Copy nothing but the lines below running from the line containing "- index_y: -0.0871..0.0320" through the line containing "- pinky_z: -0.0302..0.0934", both end lines included.
START GIVEN DATA
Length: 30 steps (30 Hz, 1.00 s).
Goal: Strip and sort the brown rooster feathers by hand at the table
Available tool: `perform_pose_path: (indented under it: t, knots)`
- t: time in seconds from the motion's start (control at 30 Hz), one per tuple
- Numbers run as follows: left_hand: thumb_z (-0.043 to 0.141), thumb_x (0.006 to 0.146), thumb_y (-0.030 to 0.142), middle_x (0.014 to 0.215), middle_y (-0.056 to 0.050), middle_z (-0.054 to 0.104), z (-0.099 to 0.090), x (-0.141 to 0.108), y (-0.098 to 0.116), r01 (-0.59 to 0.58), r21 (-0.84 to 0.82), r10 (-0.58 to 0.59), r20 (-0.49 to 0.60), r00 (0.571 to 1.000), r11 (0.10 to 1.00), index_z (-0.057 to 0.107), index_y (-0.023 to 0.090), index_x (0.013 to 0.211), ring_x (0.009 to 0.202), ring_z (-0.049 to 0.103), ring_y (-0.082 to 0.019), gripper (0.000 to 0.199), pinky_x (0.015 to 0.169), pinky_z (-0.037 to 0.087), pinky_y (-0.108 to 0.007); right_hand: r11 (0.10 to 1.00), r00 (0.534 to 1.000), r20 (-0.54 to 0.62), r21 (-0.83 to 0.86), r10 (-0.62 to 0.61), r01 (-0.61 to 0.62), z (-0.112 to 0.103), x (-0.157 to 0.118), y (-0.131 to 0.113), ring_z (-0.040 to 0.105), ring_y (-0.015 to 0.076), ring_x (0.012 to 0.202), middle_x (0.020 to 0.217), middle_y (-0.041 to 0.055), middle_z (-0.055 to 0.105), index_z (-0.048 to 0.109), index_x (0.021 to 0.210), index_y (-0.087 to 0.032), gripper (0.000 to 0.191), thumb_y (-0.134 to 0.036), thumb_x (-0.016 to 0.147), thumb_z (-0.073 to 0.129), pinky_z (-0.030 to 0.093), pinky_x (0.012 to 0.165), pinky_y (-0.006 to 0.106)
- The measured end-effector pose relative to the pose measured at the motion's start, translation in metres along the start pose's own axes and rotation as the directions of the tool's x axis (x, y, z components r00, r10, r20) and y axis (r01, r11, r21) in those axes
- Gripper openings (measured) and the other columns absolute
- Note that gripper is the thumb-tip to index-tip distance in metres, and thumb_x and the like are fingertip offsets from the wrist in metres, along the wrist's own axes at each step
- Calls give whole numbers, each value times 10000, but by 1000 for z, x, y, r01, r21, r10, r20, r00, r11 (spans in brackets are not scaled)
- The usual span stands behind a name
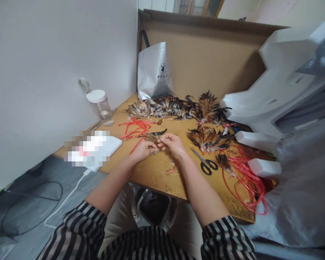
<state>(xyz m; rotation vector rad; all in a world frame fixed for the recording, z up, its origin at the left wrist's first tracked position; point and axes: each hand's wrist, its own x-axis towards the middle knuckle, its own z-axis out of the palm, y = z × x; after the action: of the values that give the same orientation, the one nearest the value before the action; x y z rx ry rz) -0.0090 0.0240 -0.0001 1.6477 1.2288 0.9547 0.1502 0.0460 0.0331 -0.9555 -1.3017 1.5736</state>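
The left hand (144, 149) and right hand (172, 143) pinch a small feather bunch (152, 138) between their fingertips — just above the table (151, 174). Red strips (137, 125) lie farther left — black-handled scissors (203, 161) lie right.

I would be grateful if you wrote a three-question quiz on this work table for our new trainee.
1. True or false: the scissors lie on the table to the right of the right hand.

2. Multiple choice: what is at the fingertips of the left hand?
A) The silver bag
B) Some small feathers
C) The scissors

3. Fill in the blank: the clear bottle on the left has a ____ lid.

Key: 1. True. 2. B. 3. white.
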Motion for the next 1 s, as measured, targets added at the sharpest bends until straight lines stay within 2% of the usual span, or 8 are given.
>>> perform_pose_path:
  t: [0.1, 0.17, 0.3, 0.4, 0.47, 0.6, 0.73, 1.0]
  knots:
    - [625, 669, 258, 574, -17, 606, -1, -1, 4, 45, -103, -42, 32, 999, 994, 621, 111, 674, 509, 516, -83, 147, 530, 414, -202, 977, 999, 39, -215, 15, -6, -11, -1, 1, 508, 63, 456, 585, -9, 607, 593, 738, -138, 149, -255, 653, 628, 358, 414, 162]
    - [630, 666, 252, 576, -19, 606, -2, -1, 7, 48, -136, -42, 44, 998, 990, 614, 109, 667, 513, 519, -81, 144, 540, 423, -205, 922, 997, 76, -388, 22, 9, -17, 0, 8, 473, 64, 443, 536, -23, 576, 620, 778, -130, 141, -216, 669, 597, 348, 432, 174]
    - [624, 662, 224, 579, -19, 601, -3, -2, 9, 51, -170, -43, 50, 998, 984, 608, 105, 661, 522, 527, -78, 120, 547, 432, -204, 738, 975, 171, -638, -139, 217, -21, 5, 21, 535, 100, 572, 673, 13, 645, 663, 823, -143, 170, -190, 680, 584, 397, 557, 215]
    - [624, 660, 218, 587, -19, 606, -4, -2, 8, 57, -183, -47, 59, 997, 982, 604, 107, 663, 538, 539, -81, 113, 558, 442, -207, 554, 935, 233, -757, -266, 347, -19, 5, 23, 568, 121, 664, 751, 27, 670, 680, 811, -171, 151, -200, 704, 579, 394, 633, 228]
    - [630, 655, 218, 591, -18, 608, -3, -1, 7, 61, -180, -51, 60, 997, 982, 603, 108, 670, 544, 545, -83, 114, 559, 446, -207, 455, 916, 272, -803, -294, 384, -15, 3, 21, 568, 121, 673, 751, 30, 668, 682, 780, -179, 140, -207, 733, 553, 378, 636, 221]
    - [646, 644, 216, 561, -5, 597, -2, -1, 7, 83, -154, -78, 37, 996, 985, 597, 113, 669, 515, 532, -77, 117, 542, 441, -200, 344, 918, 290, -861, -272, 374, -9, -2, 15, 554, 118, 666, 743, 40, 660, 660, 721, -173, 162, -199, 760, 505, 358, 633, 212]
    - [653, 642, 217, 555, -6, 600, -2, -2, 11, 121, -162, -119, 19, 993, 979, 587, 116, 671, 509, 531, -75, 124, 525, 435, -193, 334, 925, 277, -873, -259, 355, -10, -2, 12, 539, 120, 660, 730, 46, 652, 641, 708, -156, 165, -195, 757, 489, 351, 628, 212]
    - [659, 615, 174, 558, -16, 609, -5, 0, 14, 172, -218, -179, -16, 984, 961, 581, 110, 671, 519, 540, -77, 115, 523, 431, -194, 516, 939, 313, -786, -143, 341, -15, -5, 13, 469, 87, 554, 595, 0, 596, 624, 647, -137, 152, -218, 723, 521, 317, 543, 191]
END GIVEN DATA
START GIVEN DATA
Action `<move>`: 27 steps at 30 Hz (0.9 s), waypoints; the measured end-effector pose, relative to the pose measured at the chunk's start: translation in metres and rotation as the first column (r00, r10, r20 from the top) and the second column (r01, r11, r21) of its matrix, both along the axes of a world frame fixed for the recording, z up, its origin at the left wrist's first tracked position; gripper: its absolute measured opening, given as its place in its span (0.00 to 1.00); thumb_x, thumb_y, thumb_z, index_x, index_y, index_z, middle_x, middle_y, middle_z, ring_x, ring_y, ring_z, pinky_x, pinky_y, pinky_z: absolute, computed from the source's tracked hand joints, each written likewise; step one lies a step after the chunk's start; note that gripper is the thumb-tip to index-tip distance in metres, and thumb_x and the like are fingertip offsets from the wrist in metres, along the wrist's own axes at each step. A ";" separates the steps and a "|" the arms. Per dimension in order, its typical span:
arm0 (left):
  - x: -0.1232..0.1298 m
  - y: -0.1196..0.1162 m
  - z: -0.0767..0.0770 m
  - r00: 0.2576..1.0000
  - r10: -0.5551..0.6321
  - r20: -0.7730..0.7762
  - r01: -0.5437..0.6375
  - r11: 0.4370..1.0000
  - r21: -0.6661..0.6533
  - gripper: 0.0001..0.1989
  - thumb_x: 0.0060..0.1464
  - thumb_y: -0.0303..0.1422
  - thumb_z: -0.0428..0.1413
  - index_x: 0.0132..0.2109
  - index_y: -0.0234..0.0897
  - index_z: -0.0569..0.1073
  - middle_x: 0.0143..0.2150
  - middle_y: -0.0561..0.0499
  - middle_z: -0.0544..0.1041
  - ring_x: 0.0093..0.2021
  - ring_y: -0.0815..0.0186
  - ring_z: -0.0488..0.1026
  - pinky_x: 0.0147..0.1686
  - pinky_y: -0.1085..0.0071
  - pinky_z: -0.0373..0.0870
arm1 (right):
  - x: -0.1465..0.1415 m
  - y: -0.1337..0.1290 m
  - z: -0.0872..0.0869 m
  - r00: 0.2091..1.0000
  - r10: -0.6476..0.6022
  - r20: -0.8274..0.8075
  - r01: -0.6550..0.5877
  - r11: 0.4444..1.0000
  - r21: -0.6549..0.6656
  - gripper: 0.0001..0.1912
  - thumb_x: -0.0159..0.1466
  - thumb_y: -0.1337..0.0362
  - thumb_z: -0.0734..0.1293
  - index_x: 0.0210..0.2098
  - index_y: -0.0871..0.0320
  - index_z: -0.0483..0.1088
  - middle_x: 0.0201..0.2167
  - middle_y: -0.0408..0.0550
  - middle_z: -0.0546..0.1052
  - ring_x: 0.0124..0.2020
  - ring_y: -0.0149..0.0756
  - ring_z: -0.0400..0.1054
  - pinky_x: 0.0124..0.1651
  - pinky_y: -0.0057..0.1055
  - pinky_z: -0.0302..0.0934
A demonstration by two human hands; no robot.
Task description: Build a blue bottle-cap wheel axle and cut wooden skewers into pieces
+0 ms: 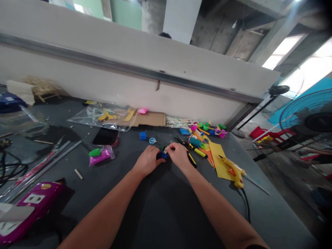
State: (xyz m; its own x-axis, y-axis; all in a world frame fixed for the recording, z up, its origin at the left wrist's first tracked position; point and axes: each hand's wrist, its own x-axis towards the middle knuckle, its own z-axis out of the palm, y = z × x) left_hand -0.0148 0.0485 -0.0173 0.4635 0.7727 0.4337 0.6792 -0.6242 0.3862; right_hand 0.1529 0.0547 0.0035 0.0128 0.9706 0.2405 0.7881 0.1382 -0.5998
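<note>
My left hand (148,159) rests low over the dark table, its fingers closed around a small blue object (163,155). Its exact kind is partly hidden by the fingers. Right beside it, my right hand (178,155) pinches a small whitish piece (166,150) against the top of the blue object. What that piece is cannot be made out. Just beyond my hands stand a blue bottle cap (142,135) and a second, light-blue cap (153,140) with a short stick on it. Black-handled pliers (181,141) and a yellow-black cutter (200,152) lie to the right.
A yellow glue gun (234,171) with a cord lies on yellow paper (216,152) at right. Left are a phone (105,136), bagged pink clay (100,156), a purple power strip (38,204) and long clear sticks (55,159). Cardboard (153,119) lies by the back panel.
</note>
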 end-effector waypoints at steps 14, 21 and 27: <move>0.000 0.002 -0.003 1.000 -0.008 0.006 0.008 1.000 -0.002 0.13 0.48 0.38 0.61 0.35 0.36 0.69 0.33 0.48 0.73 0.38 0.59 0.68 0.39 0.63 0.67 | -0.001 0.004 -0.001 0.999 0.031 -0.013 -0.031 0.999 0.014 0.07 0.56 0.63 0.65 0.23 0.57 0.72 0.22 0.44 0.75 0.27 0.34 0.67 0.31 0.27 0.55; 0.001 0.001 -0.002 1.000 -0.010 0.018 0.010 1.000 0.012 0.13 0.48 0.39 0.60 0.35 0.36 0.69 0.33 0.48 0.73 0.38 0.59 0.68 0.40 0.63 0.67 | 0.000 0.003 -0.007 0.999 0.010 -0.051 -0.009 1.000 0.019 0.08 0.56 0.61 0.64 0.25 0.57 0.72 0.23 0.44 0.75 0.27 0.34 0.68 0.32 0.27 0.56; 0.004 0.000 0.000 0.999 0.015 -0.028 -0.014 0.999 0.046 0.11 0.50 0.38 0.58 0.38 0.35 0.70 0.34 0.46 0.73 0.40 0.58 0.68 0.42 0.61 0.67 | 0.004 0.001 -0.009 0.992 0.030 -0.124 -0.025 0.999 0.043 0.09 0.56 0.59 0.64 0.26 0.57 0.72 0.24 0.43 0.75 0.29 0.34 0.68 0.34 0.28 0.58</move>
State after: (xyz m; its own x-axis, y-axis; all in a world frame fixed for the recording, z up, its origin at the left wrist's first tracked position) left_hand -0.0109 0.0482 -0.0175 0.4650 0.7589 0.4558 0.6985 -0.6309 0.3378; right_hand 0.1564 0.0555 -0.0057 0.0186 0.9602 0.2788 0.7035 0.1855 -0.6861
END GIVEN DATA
[ANSWER FOR THIS EXERCISE]
  - index_y: -0.0871..0.0320
  - index_z: -0.0483..0.1088
  - middle_x: 0.0201..0.2167
  - middle_y: -0.0408..0.0550
  - middle_z: -0.0546..0.1052
  - ring_x: 0.0124..0.2020
  - ring_y: -0.0149..0.0756
  - ring_z: -0.0400..0.1054
  - pinky_x: 0.0124..0.1651
  - pinky_y: -0.0057..0.1055
  - pinky_z: -0.0302..0.0934

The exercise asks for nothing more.